- Exercise aim
Write out each line of the entries exactly, starting at the first and finishing with the line that contains "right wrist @".

Data provided: Begin

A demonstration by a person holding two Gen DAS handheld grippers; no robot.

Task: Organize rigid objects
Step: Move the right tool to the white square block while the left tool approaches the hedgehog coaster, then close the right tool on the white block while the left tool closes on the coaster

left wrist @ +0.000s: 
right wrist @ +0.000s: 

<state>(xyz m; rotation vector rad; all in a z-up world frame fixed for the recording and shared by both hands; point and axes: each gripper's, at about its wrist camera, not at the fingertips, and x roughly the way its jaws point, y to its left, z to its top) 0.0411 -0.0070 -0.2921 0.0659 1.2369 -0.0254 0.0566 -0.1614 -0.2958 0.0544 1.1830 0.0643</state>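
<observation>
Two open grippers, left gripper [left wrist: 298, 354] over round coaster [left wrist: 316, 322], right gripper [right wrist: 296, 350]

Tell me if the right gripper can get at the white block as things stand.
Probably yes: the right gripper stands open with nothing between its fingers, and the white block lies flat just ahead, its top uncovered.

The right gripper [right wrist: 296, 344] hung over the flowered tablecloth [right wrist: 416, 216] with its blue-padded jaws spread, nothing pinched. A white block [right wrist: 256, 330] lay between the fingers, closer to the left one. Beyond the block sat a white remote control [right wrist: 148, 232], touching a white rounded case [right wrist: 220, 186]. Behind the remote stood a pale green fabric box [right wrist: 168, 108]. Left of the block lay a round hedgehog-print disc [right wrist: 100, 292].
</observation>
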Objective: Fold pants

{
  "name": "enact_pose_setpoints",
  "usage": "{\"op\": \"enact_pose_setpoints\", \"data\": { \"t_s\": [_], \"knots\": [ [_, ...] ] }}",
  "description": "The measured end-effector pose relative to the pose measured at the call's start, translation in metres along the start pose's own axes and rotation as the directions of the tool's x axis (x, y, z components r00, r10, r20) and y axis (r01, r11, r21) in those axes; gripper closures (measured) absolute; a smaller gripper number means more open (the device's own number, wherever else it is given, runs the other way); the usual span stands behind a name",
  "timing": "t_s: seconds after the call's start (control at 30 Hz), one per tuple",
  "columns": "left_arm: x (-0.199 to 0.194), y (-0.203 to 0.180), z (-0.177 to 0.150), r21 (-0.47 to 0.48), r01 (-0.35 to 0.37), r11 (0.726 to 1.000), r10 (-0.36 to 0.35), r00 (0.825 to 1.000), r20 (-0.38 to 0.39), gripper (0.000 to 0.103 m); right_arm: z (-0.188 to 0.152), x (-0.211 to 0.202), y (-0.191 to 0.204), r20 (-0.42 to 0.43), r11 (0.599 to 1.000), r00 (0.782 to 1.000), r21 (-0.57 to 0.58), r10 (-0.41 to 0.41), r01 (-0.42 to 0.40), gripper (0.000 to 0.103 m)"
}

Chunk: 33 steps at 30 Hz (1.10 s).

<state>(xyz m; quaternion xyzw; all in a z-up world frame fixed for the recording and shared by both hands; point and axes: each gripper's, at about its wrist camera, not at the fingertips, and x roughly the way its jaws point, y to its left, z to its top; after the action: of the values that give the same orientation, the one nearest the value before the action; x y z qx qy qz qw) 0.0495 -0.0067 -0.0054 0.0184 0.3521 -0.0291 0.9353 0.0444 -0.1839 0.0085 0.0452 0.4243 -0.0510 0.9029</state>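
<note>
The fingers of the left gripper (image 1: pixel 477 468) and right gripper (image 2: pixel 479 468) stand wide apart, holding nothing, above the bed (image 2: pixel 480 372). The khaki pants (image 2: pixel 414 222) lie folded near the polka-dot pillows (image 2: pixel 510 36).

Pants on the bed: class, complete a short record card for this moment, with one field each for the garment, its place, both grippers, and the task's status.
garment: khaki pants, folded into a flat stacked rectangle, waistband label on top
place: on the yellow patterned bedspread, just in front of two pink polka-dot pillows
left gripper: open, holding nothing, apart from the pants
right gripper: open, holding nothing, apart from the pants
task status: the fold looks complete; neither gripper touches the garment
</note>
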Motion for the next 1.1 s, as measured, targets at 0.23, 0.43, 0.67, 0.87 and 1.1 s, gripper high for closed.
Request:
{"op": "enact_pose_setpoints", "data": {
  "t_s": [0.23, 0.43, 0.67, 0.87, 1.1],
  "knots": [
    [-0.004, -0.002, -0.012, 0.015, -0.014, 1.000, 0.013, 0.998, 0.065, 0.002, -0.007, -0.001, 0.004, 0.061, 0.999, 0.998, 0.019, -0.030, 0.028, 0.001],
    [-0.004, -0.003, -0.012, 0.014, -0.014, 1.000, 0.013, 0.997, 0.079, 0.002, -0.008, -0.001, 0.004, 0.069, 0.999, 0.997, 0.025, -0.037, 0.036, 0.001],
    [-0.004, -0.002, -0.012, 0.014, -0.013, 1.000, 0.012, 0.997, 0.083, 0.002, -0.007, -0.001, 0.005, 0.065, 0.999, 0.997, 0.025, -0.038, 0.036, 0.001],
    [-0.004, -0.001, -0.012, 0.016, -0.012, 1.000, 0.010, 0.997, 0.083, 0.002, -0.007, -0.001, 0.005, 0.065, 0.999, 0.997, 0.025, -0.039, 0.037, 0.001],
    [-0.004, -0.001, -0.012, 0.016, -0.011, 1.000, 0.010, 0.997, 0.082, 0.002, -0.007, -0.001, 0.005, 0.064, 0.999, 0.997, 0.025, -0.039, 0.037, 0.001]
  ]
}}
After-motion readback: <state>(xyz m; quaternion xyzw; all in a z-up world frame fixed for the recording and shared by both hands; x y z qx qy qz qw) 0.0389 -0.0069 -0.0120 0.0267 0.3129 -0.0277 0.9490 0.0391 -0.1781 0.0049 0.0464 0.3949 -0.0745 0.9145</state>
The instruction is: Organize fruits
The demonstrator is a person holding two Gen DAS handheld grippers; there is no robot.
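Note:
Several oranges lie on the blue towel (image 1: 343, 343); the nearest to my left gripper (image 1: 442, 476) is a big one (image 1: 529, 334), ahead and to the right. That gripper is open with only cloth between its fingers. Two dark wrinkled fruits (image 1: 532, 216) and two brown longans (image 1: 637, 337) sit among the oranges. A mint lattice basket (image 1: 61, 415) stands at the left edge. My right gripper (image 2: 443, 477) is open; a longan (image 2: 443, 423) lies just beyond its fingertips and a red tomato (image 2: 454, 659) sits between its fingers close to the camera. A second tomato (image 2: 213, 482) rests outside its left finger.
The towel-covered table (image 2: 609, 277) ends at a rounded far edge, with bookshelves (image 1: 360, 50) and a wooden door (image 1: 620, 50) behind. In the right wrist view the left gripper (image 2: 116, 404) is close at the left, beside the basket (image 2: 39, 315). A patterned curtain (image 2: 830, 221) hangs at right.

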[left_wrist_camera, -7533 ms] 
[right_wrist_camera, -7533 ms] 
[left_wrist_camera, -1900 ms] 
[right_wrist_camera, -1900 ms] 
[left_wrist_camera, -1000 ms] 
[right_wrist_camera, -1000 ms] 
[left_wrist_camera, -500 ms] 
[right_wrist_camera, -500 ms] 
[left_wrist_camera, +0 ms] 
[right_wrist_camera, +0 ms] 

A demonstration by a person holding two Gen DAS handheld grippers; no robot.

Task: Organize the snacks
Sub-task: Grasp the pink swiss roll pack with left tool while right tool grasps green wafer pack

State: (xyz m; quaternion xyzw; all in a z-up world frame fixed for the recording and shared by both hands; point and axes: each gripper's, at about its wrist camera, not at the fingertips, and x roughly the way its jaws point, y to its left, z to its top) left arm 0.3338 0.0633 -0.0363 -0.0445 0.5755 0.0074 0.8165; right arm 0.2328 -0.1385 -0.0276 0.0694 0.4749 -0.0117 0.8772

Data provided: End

- Your solution
A demonstration by a person holding two Gen DAS handheld grippers; no robot.

Task: Organize rigid objects
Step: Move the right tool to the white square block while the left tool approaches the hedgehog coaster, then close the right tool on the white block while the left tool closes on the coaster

left wrist @ +0.000s: 
right wrist @ +0.000s: 

The response has been given in full.